A l’intérieur des tables, que ce soit avant ou après 1790, le classement alphabétique est la règle, mais il n’est pas strict : il s’agit plutôt d’un regroupement par initiale, les inscriptions apparaissant pour chaque lettre dans l’ordre chronologique des actes ou de l’enregistrement des actes. Souvent le nombre de feuillets réservés au départ d’une lettre était insuffisant, le commis a alors continué ses inscriptions sur d’autres pages auxquelles il renvoyait au bas de la dernière initialement affectée à la lettre en question. Quelquefois aussi, lorsque la place était épuisée pour quelques lettres, on ouvrait une autre table tout en continuant d’utiliser l’ancienne pour les pages où il restait encore de la place disponible : cette pratique explique certains chevauchements dans les dates extrêmes.
 
Leur objet est de relever les noms des contractants selon les types d’actes pour donner accès aux registres de formalités.

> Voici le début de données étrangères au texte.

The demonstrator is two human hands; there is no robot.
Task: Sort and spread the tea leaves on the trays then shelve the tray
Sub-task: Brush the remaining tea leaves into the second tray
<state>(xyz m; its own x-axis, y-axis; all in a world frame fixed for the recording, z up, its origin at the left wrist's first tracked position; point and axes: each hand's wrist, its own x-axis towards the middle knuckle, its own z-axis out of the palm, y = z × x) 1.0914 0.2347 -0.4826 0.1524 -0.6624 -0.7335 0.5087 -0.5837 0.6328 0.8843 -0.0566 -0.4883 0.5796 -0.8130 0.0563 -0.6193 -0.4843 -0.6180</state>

A partir de 1790, la nature des tables varie dans le temps. On peut distinguer cependant trois périodes dans leur évolution :

  • 1791-1824, continuation des tables ouvertes dans les anciens bureaux du contrôle des actes maintenus ; création de tables pour les bureaux nouvellement créés.
  • 1825-1865, réduction du nombre de tables par la suppression de certaines d’entre elles :
      - copartageants, en faveur des acquéreurs ;
      - partages, en faveur des vendeurs ;
      - sépultures et absences, en faveur des successions et absences ;
      - successions et dispositions éventuelles acquittées, en faveur des successions et absences ;
      - testaments et donations enregistrés, en faveur des testaments, donations et dispositions éventuelles ;
      - testaments non enregistrés en faveur des testaments, donations et dispositions éventuelles ;
      - donations et autres dispositions éventuelles, en faveur des testaments, donations et dispositions éventuelles.
  • 1866, suppression de toutes les tables, à l’exception de celles des successions et absences ; rétablissement de tables pour les baux à partir de 1872 ; création d’un répertoire général, avec fichiers.

La plupart des tables sont des tables principales, dans lesquelles on trouve les informations recherchées. Il a aussi existé des tables de renvoi, qui renvoient aux numéros de volumes, pages et articles de la table principale. C’est le cas des tables des acquéreurs et des vendeurs (jusqu’en 1824 les tables des acquéreurs renvoient aux tables des vendeurs, à partir de 1825, c’est le processus inverse), et des tables des copartageants qui renvoient aux tables des partages.
 
Toutes les tables font mention du nom des notaires ou des officiers publics qui ont reçu les actes, ainsi que de la date précise de ces derniers. Ces indications ne figurent pas toutefois dans les tables des successions acquittées, des sépultures ou décès et des successions et absences, dressées pour l’usage interne de l’enregistrement ou destinées à recevoir la mention des décès survenus dans le ressort d’un bureau. Elles ne figurent pas, évidemment, dans les tables de renvoi (copartageants, et, suivant les époques, vendeurs et acquéreurs). Les tables des baux écrits, quant à elles, portent le nom du notaire qui a reçu le bail (ou, éventuellement, la mention S[ous] S[eing] P[rivé]), mais pas la date de l’acte.
 
Il y a lieu de noter que les noms à particule sont classés, le plus souvent, à la lettre D, et que ceux des femmes mariées sont à chercher au nom de jeune fille.

Les tables sur registres sont supprimées à compter du 1er janvier 1866 et remplacées par un répertoire général sur fiches, auquel on accède par un fichier mobile.